Output, please, exactly those lines of the listing that come before the line with "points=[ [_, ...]", along with that line itself.
(Raw data Opens)
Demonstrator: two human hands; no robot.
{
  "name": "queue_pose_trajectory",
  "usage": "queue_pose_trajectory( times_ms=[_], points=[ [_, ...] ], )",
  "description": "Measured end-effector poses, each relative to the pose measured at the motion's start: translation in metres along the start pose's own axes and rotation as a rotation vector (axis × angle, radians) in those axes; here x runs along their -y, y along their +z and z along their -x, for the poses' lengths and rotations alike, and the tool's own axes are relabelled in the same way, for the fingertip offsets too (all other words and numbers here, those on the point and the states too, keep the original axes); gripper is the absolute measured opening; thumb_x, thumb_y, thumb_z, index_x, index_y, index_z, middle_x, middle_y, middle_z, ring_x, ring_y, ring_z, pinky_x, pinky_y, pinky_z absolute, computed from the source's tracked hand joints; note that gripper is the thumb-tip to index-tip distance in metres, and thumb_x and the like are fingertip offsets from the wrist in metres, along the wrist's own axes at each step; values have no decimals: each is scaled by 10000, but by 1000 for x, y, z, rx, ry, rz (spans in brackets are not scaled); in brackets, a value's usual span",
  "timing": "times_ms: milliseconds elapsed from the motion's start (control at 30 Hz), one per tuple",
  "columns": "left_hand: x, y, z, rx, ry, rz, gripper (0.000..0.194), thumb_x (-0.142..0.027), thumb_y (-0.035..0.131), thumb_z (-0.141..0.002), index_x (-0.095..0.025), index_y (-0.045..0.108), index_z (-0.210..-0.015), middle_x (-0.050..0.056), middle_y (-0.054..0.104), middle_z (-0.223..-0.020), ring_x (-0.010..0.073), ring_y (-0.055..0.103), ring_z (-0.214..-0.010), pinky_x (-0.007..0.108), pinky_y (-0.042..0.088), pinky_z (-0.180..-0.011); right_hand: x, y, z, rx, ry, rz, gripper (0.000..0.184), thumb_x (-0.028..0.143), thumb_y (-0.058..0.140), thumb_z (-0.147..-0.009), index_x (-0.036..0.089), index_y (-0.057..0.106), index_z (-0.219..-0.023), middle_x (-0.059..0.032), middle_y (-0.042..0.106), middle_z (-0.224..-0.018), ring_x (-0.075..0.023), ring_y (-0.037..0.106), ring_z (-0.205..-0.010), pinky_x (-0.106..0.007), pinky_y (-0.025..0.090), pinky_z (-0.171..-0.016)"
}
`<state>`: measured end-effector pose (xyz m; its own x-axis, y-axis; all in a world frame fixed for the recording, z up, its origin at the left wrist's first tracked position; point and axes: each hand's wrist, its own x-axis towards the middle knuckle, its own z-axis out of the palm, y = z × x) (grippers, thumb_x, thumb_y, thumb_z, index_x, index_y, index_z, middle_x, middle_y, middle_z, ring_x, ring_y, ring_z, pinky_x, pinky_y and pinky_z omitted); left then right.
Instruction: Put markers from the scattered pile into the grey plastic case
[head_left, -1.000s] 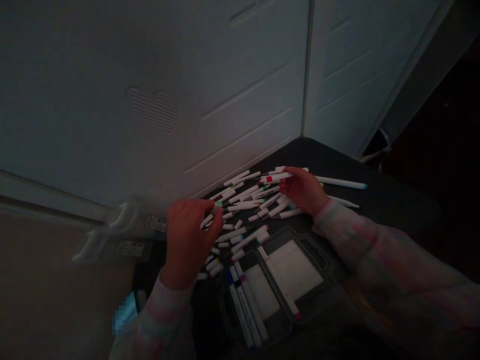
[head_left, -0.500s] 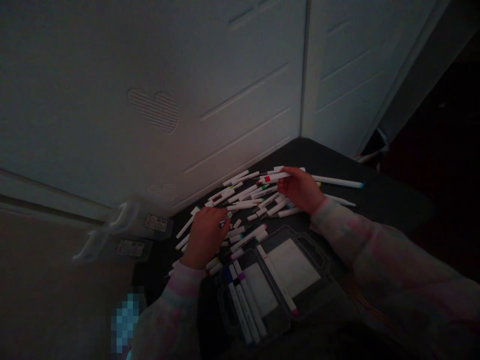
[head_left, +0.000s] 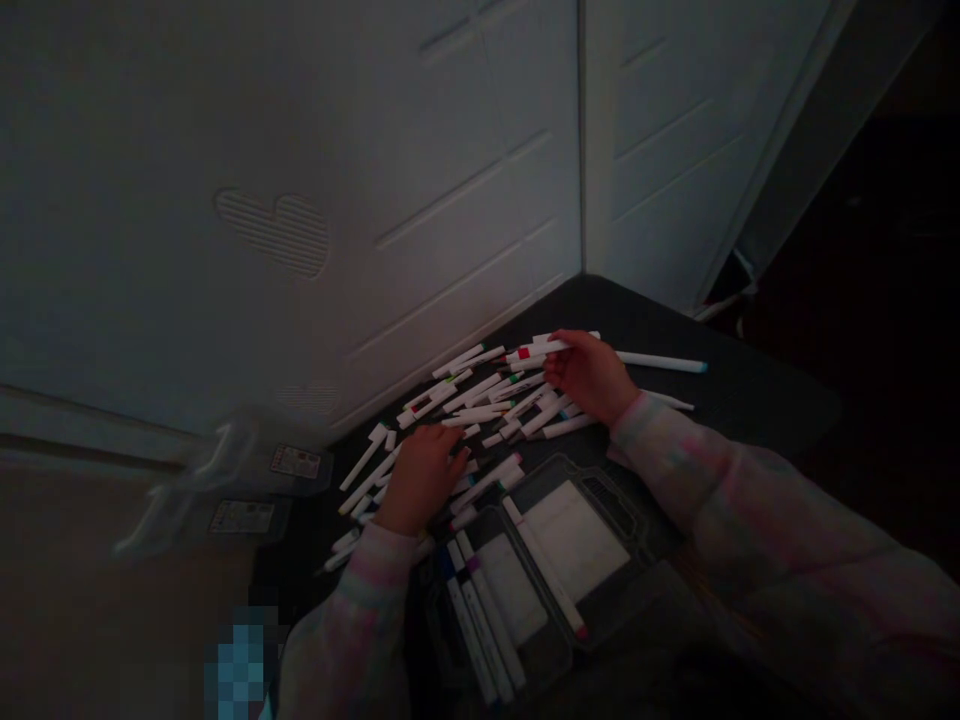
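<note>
Held level in my right hand [head_left: 589, 375] is a white marker [head_left: 536, 349] with a red band and a bare dark tip pointing left; its cap is off. My left hand [head_left: 421, 478] is low over the pile, thumb apart from the fingers, beside several loose white caps [head_left: 470, 431]; nothing shows in its grip, though the fingertips are partly hidden. Around both hands lie many white markers [head_left: 480, 390], some uncapped. In front of them an open clear plastic case [head_left: 559, 655] has several markers lying in it.
The dark table [head_left: 615, 300] stands against a white panelled wall [head_left: 465, 150] with embossed hearts. Two clear lidded boxes [head_left: 292, 465] with labels sit at the left. A blurred blue patch [head_left: 240, 665] shows at the lower left. One marker [head_left: 664, 362] extends right of my right hand.
My left hand has come down to the pile from above it, and the green-ended cap it pinched is out of sight now. My right hand keeps the red-banded marker. The view has shifted slightly.
</note>
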<state>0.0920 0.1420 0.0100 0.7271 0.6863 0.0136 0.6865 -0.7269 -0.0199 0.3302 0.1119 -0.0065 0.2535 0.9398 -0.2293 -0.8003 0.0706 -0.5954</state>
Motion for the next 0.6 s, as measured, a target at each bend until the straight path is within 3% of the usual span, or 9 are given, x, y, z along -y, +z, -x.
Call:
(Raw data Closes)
Answer box:
Demonstrator: two human hands; no robot.
{
  "name": "queue_pose_trajectory",
  "usage": "queue_pose_trajectory( times_ms=[_], points=[ [_, ...] ], )",

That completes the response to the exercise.